THE TASK | Could you repeat, exactly and with no pictures, only the lines from the start of the records through the line containing "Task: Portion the"?
MATERIAL TO PROCESS below:
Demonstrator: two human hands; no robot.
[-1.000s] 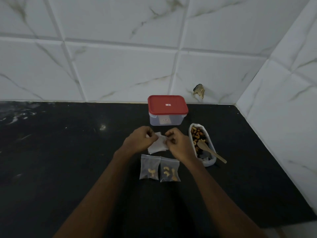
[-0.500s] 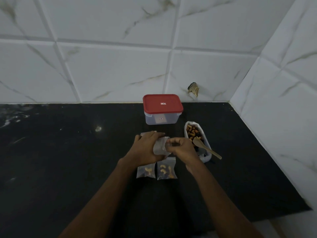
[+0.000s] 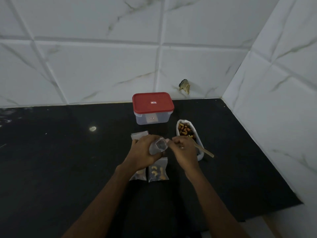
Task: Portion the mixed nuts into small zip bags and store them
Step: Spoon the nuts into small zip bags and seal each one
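From the head view, the left hand (image 3: 143, 154) curls round the body of a small clear plastic zip bag (image 3: 158, 146), lifted just above the black stone countertop (image 3: 68, 160) with its mouth gaping towards the right. The right hand (image 3: 185, 152) pinches the rim of that mouth, apparently holding it open; the bag looks empty, though the dim light leaves that uncertain. The mixed nuts sit in a white, oblong open pouch (image 3: 199, 138) just right of the right hand, towards the countertop's far right corner. Its long axis runs from far to near, and a pale wooden spoon (image 3: 206, 151) juts out of its near end towards the right edge, the bowl hidden behind the knuckles. The right hand is therefore much the nearer one for scooping, while the left can keep the bag upright. Two filled clear zip bags (image 3: 157, 171) lie flat side by side below the hands, the left one partly covered by the left wrist. A few flat empty bags (image 3: 139, 134) lie just beyond the left hand, and a red-lidded translucent plastic box (image 3: 153, 103), shut, stands near the back edge against the white tiled wall (image 3: 103, 66).
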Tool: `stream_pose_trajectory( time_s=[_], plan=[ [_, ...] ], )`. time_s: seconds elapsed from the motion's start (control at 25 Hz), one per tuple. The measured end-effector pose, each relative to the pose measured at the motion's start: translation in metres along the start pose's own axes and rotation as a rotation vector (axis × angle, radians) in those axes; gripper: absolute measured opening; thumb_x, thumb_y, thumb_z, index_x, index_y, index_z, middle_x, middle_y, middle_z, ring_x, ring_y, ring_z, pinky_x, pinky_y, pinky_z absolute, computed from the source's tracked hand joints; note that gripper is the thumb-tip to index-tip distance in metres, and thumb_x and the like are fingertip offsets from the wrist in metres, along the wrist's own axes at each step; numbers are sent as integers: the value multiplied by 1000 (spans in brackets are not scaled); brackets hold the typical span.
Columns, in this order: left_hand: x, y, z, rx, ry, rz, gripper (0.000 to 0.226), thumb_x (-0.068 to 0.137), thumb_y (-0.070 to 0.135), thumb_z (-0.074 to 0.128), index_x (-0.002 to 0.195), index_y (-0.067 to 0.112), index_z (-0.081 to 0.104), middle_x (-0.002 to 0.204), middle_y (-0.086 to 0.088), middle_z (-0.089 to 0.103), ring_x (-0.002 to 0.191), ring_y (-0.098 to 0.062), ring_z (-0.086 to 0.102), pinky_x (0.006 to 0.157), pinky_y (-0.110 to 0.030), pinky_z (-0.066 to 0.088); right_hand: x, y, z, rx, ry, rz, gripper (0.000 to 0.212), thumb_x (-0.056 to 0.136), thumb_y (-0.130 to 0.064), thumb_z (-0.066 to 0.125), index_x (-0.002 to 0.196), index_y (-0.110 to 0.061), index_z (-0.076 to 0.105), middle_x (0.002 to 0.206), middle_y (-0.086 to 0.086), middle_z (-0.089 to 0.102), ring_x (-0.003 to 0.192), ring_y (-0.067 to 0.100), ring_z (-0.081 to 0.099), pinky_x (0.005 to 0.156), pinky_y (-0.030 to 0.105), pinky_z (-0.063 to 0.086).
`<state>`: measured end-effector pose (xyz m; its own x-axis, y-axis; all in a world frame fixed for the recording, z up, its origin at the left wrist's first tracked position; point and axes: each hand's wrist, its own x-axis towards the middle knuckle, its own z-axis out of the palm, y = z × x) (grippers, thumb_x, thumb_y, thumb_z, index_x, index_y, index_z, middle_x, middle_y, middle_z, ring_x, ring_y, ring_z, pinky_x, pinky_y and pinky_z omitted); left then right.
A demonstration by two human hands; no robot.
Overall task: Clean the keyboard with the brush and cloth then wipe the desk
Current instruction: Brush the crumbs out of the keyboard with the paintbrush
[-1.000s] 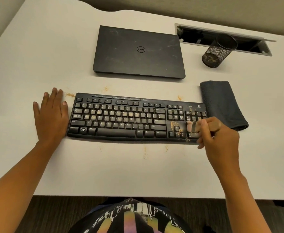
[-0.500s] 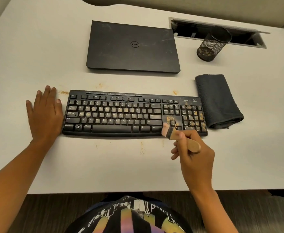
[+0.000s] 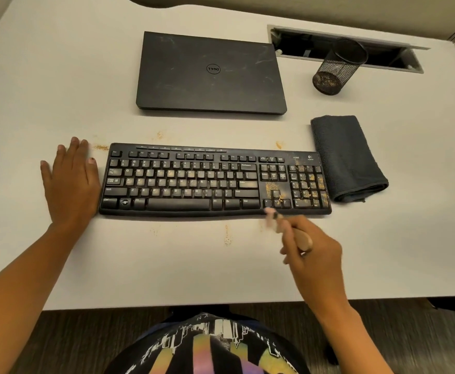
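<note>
A black keyboard point(image 3: 194, 182) lies across the white desk point(image 3: 59, 76), with tan crumbs over its arrow keys and number pad. My right hand point(image 3: 315, 255) grips a small wooden-handled brush point(image 3: 288, 228); its pale bristles sit at the keyboard's front edge below the arrow keys, blurred by motion. My left hand point(image 3: 70, 190) rests flat on the desk with straight fingers, against the keyboard's left end. A folded dark grey cloth point(image 3: 345, 157) lies just right of the keyboard.
A closed black laptop point(image 3: 210, 74) lies behind the keyboard. A black mesh pen cup point(image 3: 336, 68) stands at the back right by an open cable slot point(image 3: 382, 55). Crumb smears mark the desk in front of and behind the keyboard. The desk's front edge is near my body.
My right hand swept the brush from the number pad leftward and toward me, off the arrow keys to the keyboard's front edge. My left hand stayed flat beside the keyboard.
</note>
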<state>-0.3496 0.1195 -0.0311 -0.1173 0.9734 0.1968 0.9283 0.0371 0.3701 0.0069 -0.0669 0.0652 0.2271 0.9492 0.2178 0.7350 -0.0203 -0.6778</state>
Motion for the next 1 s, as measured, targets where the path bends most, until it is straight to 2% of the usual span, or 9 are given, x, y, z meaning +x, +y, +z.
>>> stream_pose_trajectory(
  time_s=[0.08,0.16,0.24,0.4,0.6,0.72,0.8,0.88,1.0],
  plan=[
    [0,0,0,0,-2,1,47,106,26,25,150,12,34,158,-7,30,148,-27,20,118,-50,6,5,-8,1,53,-6,-14,15,99,-26,49,96,-19,63,66,-8,60,57,12,60,48,24,49],
    [0,-1,0,-1,-3,-2,47,106,26,25,150,13,34,158,-7,30,148,-27,20,119,-50,5,20,-8,-5,104,76,64,4,97,-21,54,100,-23,57,69,-7,62,60,10,63,47,18,49],
    [1,-2,1,2,-1,-1,47,105,26,25,150,13,34,158,-7,30,148,-27,20,118,-50,6,41,-5,-10,101,121,100,1,96,-22,56,97,-22,55,73,-6,62,63,12,61,49,24,50],
    [1,-2,1,3,-3,2,47,106,27,25,149,13,34,158,-8,31,148,-28,21,118,-51,6,80,-6,-7,89,138,98,17,98,-25,54,88,-14,62,72,-1,63,64,17,60,58,34,50],
    [1,-2,1,1,-8,7,46,106,26,26,150,13,34,158,-8,31,147,-27,21,118,-50,6,90,-2,7,80,78,149,23,99,-22,51,88,-7,65,65,-4,64,61,16,63,56,32,53],
    [1,-3,1,7,2,7,46,106,26,26,149,12,35,157,-8,32,147,-28,22,118,-51,7,85,11,-2,73,157,193,23,99,-19,51,87,-4,65,65,-11,62,63,7,63,55,21,52],
    [1,-3,1,8,10,11,45,106,25,26,148,12,37,157,-9,33,147,-29,23,118,-51,8,81,10,-7,57,197,152,24,100,-16,50,81,-5,60,66,-9,60,64,13,62,53,26,50],
    [1,-3,1,6,11,10,45,106,25,27,148,12,37,156,-9,33,146,-29,23,118,-51,8,77,0,-2,84,165,109,24,100,-17,50,82,-5,61,65,-2,61,58,19,60,51,33,49],
    [1,-2,1,-2,9,3,45,106,24,27,148,12,37,157,-8,33,147,-28,23,118,-51,7,75,-9,8,174,80,138,21,99,-19,51,88,-9,66,63,0,63,52,15,60,47,30,52]
  ],
)
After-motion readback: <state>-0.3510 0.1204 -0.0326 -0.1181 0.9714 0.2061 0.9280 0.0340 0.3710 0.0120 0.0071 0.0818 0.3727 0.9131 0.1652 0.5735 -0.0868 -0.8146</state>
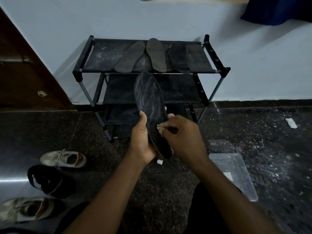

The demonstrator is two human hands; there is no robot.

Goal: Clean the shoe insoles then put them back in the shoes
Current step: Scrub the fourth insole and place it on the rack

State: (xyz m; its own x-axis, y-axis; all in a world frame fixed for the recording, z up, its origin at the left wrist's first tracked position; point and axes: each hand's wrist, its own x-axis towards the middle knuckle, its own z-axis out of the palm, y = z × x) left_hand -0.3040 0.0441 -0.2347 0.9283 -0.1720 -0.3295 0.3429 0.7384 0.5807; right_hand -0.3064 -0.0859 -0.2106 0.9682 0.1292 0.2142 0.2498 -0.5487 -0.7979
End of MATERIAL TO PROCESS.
EXERCISE RESPONSE |
Demonstrator: two human hands; no robot.
[-1.000s] 
[-0.500s] 
[+0.000s] 
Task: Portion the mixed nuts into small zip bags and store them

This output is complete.